Finance
DMO increases bonds Offer for August by 100%
Debt Management Office (DMO) has increased the local bond offering size for August by 100%, reversing the extremely tight supply in the recent past. In a circular, the DMO announced its monthly auction for August will be held on August 25 amidst downward yield movement in the secondary market, reflecting sustained appetite for the naira assets. Local bond supply had been tightened as the authority seeks to diversify borrowing sources and reduce government costs of borrowings. The lower bond supply via primary market auction sales has forced yields to decline across tenors as investors locked in yields. The hefty bargain hunting in the secondary market dragged the benchmark yield on FGN bonds below 17%, helped by disinflation and improving macroeconomic indicators.
At the main auction in July, the DMO offered two reopening bonds. Local bonds with 3 years and 9 months to maturity totalling N40 billion will be offered for subscriptions.
The authority also opened 6 years and 11 months to maturity, totaling N40 billion, to be available for subscription. The updated circular now revealed that Nigeria plans to offer N80 billion to N120 billion in fresh bonds with five years to maturity. The authority will also reopen FGN bonds with 6-year-to-maturity bonds between N80 billion and N120 billion for investors’ subscription at the August 25 auction. Traders reported that the fixed income market sentiment weakened further as the market digested the revised bond auction.Market sentiment turned bearish on Friday, with yields repricing significantly higher by midday across the curve. This shift followed the DMO’s revised issuance calendar, which indicated a larger offer size and replaced the Apr 2029 with a new Aug 2030 instrument.
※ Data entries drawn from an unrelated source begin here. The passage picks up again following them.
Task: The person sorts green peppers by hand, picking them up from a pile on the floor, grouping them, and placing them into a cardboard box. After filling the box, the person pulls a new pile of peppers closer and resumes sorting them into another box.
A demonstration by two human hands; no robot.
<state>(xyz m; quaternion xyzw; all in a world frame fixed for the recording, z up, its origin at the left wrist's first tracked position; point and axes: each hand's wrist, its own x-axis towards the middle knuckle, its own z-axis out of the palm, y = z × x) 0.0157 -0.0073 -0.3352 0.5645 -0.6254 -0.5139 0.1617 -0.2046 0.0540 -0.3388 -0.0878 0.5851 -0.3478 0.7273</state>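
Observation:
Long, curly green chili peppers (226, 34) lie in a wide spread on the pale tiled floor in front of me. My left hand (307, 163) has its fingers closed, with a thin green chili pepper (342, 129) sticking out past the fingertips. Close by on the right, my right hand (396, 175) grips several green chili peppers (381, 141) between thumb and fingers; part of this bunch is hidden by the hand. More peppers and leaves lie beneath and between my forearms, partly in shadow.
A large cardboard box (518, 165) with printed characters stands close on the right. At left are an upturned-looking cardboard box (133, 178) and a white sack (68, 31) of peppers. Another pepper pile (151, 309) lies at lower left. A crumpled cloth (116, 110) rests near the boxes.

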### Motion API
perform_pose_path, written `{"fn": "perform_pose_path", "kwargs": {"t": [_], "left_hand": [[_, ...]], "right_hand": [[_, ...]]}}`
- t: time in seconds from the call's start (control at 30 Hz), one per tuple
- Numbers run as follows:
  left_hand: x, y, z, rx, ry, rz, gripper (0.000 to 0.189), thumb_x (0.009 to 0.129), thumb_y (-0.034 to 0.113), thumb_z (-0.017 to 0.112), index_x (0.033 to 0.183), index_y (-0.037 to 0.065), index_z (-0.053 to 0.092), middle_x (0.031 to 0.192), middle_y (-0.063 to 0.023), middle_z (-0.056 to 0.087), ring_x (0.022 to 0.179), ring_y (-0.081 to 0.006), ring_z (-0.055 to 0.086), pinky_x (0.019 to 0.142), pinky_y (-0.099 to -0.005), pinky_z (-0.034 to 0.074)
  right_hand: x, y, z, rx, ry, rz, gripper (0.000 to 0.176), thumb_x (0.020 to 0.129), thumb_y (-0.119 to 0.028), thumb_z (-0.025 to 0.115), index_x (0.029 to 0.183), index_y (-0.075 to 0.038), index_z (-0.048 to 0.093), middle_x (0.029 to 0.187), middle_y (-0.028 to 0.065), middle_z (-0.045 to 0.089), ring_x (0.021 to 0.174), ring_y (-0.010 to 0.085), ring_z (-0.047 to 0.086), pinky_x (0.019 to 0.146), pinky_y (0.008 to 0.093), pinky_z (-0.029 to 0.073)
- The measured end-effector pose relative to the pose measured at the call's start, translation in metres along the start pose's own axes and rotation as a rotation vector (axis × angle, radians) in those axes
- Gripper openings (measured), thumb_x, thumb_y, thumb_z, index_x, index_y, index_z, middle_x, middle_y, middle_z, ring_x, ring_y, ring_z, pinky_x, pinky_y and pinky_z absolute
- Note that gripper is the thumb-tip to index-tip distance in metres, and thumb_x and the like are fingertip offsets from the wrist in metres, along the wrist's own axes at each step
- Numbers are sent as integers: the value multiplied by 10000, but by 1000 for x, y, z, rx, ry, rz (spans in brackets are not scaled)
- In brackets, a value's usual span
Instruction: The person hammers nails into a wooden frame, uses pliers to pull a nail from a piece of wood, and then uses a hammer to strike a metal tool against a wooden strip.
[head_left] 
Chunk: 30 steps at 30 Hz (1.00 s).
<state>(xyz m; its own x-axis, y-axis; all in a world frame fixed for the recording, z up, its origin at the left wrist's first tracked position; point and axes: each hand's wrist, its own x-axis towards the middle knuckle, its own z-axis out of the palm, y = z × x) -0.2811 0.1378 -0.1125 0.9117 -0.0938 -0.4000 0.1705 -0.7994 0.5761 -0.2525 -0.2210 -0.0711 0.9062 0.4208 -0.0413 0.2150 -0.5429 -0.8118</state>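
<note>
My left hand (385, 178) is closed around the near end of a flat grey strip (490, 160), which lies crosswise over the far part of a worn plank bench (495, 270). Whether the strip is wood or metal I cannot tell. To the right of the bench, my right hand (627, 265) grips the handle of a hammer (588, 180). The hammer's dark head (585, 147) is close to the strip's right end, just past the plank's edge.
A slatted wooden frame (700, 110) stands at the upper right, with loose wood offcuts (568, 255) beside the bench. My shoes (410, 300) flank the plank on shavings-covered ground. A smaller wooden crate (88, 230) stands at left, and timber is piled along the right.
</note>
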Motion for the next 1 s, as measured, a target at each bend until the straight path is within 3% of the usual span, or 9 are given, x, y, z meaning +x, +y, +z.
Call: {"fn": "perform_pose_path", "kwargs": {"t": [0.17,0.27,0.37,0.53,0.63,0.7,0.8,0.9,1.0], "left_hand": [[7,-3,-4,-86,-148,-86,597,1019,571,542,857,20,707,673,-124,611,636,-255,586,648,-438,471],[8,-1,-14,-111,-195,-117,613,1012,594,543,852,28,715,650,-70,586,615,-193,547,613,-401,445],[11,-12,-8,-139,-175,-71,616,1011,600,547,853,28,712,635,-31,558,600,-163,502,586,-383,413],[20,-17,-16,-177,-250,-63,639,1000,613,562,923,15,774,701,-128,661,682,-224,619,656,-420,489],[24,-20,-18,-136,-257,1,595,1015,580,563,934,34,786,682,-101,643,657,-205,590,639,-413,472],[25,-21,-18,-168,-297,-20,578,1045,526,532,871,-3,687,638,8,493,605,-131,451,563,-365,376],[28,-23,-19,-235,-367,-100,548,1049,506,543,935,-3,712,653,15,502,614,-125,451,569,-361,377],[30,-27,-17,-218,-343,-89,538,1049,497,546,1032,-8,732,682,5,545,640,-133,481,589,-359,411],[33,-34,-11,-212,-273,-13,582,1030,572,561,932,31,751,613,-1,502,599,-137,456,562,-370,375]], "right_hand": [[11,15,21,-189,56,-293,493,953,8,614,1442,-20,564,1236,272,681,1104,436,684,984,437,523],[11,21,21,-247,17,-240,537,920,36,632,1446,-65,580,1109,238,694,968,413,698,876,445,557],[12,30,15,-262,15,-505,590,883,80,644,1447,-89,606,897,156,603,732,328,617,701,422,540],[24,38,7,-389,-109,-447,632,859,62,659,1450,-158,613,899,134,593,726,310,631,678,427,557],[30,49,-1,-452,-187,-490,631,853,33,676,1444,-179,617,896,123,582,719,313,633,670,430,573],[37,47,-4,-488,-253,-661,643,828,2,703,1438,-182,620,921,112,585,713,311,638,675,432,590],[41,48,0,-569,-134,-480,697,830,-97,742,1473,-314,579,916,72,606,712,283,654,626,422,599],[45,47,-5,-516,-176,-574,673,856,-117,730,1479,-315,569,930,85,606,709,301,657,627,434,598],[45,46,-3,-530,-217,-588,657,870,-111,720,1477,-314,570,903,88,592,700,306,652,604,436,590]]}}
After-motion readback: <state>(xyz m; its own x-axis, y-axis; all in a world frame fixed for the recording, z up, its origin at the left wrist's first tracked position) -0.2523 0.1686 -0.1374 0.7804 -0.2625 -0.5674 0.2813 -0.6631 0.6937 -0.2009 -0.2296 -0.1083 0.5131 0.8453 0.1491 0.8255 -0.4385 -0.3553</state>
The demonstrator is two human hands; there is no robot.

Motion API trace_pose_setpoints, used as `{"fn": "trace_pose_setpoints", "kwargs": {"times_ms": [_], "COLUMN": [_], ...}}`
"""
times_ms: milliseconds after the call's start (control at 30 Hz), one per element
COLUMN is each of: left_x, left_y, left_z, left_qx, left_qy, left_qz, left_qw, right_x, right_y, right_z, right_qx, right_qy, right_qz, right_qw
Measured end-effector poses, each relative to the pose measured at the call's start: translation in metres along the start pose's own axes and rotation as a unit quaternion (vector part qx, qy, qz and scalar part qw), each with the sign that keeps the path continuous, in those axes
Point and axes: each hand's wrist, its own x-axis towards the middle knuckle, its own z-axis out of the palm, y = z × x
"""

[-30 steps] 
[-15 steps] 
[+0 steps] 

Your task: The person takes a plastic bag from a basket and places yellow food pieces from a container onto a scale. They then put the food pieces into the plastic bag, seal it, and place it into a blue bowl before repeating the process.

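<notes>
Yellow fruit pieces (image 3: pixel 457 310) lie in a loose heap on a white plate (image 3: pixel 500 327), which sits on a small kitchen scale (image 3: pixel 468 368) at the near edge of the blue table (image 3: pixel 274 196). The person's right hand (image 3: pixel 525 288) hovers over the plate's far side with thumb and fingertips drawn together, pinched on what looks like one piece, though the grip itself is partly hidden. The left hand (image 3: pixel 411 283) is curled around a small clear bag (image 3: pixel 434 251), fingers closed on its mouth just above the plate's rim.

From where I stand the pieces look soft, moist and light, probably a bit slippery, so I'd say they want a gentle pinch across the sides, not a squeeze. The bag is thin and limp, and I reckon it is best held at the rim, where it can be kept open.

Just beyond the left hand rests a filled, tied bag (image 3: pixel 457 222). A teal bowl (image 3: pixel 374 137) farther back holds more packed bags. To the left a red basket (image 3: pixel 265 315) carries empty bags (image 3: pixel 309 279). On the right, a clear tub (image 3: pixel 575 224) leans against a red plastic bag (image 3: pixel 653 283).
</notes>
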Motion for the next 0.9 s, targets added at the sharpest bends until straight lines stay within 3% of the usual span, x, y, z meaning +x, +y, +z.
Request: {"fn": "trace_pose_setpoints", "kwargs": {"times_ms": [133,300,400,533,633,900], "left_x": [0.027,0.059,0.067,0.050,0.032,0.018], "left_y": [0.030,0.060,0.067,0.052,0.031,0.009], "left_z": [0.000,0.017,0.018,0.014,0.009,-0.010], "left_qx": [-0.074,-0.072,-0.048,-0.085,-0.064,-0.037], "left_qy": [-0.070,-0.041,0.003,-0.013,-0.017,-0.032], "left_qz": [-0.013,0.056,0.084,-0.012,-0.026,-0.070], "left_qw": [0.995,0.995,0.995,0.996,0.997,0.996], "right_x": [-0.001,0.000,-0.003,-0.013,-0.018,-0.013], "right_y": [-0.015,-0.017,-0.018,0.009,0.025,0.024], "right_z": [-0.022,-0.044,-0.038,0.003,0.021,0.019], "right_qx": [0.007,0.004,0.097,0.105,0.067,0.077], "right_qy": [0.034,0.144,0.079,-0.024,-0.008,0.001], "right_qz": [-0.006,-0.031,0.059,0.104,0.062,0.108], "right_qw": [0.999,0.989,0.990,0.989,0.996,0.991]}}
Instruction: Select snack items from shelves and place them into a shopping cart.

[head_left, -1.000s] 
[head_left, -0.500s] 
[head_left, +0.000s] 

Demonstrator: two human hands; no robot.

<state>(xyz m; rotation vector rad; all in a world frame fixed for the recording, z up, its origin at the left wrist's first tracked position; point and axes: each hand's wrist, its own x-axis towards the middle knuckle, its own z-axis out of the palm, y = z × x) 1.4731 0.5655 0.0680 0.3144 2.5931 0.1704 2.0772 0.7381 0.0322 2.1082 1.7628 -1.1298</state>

In line with the direction of analysts’ projections, headline inflation moderated by 34 bps to 21.88% year-on-year from 22.22% in June 2025, marking the fourth consecutive month of disinflation, largely driven by favourable base effects. This indicates that inflationary pressure persists, albeit at a slower pace. Meanwhile, headline inflation inched up by 31 bps to 1.99% on a month-on-month basis, reflecting higher price increases in July when compared to the average price growth recorded in June.